Chasing Air Taxis: Eagles Simulate Drone Routes to Advance NASA Research

Researchers at Embry-Riddle Aeronautical University helped bring the goal of widespread drone delivery service and air taxis closer to fruition recently, by flying small un-crewed aircraft systems (sUAS) along simulated delivery routes in Florida. The exercise proved the viability of the hyperlocal weather-prediction tools needed to fly autonomous systems in populated areas.

“Without good weather products, these aircraft may be unnecessarily grounded, delaying the delivery of goods and services,” said Dr. Kevin Adkins, associate professor in Embry-Riddle’s College of Aviation.

With most UAS weighing less than 55 pounds, even mild gusts of wind could disrupt their flight. Especially in metropolitan areas, where tall buildings can create unpredictable weather forces, more sophisticated forecasting software is needed to ensure that aircraft can operate both safely and efficiently.

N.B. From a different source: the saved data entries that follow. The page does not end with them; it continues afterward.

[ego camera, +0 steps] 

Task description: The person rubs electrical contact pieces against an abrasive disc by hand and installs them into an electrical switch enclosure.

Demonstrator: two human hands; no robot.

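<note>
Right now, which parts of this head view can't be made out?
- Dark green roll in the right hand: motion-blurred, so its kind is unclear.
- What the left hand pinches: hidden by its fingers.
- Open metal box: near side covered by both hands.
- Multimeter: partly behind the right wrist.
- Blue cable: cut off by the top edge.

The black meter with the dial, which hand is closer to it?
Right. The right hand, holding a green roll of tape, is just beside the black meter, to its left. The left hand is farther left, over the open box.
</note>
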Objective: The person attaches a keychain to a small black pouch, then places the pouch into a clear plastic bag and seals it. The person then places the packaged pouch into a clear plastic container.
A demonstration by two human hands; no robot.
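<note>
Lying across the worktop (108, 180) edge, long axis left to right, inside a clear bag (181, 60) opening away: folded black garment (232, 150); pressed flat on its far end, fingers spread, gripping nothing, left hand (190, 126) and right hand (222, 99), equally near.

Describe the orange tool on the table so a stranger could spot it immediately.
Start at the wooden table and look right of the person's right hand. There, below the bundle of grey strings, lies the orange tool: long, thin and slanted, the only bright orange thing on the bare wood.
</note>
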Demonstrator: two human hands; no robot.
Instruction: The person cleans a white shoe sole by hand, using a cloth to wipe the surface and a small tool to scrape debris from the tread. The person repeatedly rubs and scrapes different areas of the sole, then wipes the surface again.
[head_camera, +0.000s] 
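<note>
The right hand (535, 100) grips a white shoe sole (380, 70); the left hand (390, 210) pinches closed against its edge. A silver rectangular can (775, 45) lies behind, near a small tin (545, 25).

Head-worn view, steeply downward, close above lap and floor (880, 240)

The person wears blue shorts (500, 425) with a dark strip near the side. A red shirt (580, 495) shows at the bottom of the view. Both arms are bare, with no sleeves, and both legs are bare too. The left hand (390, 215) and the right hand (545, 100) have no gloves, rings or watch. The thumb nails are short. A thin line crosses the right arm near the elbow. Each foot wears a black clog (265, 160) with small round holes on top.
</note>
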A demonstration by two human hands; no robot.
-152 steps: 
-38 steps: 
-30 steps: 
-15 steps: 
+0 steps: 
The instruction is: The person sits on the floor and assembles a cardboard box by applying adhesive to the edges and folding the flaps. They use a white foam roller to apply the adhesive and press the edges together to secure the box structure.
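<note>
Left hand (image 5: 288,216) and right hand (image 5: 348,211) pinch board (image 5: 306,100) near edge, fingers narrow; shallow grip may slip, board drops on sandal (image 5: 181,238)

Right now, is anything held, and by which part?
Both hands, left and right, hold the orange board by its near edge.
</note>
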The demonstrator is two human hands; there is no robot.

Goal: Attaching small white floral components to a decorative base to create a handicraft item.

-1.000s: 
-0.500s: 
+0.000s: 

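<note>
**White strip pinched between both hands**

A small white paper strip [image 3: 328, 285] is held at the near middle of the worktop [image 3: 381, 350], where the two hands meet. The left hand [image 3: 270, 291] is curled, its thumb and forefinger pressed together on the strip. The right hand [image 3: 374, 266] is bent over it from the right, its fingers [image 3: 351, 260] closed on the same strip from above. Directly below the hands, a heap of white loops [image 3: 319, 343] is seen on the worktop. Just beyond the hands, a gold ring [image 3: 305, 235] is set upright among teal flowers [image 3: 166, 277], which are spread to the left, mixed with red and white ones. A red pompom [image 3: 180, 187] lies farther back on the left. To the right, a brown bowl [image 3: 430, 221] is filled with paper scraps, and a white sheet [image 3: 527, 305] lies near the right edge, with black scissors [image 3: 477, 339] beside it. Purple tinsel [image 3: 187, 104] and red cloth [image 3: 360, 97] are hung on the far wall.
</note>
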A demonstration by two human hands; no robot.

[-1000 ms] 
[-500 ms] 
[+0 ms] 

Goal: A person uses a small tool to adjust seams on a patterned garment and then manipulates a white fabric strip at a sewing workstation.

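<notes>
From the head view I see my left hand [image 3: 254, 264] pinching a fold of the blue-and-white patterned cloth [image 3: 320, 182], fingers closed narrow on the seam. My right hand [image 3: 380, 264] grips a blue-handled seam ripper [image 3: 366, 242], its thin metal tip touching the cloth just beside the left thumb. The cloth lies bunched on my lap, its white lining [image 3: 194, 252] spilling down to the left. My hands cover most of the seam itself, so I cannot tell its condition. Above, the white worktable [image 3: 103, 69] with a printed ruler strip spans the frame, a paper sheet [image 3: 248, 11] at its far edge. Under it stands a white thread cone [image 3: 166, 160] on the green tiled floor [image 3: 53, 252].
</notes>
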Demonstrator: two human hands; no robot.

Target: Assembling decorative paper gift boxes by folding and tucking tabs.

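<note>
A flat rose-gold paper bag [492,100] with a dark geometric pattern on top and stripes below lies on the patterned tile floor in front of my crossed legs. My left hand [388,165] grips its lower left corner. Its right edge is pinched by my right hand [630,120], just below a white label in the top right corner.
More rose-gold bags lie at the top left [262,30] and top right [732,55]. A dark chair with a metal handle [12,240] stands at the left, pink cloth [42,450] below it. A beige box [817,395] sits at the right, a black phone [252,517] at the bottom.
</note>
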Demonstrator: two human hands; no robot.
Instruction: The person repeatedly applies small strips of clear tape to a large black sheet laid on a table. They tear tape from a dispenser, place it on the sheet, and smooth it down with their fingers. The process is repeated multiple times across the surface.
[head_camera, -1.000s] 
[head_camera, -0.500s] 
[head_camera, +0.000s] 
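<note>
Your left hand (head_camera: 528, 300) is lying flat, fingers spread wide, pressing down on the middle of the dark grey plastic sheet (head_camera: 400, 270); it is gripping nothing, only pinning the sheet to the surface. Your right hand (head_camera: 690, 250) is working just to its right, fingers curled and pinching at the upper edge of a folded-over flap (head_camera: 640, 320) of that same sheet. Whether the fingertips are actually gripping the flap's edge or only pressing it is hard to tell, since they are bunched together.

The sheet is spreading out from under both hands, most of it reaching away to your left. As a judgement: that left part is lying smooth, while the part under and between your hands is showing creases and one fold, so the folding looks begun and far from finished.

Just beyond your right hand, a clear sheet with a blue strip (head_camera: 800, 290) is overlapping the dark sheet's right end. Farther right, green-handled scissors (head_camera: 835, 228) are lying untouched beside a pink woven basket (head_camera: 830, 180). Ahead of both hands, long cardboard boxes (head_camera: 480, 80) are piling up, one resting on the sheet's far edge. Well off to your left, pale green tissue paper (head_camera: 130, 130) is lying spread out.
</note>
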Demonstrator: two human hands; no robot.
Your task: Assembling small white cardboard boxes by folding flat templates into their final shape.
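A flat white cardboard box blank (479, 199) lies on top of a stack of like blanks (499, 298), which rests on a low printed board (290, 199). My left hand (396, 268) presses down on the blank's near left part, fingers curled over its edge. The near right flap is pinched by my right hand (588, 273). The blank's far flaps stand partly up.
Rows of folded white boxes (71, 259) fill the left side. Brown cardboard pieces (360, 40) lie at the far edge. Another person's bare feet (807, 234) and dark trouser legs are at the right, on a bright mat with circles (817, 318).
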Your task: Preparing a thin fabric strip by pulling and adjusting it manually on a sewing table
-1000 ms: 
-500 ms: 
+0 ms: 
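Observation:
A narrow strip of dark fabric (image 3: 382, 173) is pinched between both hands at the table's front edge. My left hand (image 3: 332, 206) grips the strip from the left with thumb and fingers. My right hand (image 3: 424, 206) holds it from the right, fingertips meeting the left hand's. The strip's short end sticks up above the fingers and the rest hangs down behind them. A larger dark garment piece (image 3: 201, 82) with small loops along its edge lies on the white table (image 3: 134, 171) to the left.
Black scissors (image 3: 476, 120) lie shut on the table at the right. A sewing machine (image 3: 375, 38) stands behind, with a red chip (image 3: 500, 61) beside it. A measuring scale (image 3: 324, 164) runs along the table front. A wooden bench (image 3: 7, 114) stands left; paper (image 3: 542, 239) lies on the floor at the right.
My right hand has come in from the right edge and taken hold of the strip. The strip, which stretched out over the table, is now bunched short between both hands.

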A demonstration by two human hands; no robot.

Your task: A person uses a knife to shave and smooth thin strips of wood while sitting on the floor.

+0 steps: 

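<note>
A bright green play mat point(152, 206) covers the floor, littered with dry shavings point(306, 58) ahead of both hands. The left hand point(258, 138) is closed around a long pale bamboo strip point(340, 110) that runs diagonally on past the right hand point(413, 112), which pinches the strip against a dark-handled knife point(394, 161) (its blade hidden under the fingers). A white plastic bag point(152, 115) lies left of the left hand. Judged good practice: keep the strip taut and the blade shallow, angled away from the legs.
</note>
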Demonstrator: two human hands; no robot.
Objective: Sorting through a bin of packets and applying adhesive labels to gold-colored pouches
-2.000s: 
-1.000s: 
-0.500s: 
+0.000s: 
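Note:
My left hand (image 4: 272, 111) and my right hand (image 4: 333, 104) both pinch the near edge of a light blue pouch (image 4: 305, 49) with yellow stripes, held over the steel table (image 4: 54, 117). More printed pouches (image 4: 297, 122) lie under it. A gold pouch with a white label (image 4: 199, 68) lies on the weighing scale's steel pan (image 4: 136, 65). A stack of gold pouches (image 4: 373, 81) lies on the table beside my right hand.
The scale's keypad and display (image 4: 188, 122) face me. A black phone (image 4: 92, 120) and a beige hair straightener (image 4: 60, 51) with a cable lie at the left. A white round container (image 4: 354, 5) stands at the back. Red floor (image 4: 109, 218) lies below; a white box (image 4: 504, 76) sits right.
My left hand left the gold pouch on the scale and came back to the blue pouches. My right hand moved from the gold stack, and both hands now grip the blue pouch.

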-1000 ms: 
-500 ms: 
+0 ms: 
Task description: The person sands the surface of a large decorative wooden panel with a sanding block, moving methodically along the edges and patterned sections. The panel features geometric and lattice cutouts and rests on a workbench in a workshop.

“Micro weather forecasting is essential with drone deliveries,” said Avinash Muthu Krishnan, a Mechanical Engineering doctoral student who helped design and build the meteorological software equipped on the drones. “With drone delivery also comes automation of drones for beyond-visual-line-of-sight flight. You need to be 100% with the success rate of the drone flying uninterrupted to and back from a destination. Without weather predictions along the route, a lot of uncertainty is added.”

Aerial shot of campus from a drone.
Observations from the field: Three meteorologically instrumented drones were flown along two separate paths through Embry-Riddle’s Daytona Beach Campus (the blue line traces a simulated urban package delivery route; the orange line represents a suburban delivery route). The drones measured the wind speed, along with other meteorological parameters, at increasing altitudes at each marker location. (Photo: Marc Compere)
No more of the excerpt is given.